Unlike a list, the tuple provides __hash()__, and hence can be using as a key in a dictionary.

4.
We use a tuple to describe an object properties, such as an employee details, and we want to emphasize that these properties cannot be modified. 
This is similar to dictionaries, bur without keys, and using only values.
For example:
('Joe Doe', 'accounting', 75000)


List Comprehension


Question: 

1.
Write a function that given a list of words (strings), uses a list comprehension to sum the lengths of all of the words starting with the character 'a'.
For example: 

print(a_len(['a', 'b', 'c', 'another', '', 'all']))

would print 11.

2.
What if you have a static very long list of words, and the function is called millions of times using a different prefix required instead of the 'a' prefix. How can you change the implementation?

Answer:

1.
The function is:

def a_len(words):
return sum([len(w) for w in words if w.startswith('a')])


2.
Assuming that we can do some pre-process work, we can create a trie from the list, for example using a depth of 5 characters, then, each leaf of the trie would hold the relevant list of words after the leaf prefix filtering, and hence the final work would be to filter and sum a relatively smaller amount of words.

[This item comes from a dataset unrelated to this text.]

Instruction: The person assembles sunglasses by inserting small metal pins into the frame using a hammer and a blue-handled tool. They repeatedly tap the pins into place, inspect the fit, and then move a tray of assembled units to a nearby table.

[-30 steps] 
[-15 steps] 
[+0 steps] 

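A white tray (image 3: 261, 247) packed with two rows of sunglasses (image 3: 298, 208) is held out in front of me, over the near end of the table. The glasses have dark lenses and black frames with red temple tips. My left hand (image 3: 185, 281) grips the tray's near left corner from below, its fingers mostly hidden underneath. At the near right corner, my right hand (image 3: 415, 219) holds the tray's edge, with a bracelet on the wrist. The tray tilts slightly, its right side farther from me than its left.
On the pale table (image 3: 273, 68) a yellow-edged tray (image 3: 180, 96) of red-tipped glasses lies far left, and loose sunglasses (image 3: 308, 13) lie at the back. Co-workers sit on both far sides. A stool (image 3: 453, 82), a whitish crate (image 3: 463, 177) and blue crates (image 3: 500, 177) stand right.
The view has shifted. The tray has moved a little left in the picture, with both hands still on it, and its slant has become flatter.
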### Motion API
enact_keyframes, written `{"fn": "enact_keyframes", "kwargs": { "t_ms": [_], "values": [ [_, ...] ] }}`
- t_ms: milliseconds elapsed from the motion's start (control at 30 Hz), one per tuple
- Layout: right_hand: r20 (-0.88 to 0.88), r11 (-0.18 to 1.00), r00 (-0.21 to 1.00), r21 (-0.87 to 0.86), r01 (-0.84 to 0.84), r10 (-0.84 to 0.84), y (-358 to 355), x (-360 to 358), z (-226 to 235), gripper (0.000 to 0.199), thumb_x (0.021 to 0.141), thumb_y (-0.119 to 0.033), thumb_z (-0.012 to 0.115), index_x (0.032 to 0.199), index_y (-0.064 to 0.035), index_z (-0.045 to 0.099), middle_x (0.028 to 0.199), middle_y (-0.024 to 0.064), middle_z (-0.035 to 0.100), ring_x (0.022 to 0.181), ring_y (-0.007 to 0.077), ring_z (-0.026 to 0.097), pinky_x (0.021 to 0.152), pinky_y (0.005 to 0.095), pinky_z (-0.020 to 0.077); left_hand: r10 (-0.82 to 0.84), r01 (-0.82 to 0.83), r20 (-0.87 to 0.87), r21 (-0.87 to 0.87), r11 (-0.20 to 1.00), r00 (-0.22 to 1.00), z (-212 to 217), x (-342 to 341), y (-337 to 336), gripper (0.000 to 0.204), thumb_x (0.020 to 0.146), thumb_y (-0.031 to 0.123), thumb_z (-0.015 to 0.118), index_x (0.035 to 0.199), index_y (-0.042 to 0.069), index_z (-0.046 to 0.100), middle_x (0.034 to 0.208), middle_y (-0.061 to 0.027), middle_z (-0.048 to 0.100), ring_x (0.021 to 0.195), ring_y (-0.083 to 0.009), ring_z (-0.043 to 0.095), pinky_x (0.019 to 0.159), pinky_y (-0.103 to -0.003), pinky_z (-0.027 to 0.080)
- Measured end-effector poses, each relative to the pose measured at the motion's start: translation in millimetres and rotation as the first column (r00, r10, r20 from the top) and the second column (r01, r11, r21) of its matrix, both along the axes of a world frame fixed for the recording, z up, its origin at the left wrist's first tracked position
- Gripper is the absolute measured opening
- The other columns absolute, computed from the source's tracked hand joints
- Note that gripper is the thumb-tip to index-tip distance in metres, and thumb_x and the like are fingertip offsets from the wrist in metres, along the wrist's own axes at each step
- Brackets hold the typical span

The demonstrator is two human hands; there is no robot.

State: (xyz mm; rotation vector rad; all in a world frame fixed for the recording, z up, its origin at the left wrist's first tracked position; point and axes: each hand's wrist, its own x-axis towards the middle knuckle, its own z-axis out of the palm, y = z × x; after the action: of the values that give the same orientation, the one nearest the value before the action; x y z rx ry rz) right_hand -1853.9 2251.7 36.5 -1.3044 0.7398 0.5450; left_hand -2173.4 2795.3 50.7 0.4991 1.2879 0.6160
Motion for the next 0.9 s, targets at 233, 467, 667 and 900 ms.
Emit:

This required a lot of memory. In case this is a problem, we can use files to represent the trie, or use a cluster based database, such as Redis, that can span across multiple servers.


Generators


Question: 

What is a generator, and what is the benefit of using a generator over using a list?

Answer:

A generator is a function that behaves like an iterator.
It uses the yield keyword to produce the next iteration element.
Using a generator is better than a list as it does not allocate the entire list elements in the memory, but instead produces a single element every time. 
This allows a streaming process implementation for the iteration, and reduces memory footprint.


Unit Test


Question: 

How can we write a unit test in python?
What is the difference between a unit test and a system test?

Answer:

A unit test is a set of functions that check the production python code.
The unit test can be based on the assert keyword, and on proprietary implementation to validate the code. In addition, a tests framework (such as unittest, nose, or pytest) is used to run the tests.

A unit test should not depend on external resources, such as databases, other microservices, for its operation. It should use mocks to simulate APIs with any external resources.

A unit test should target a validation of a small piece of the code, such as one function, one class or one file.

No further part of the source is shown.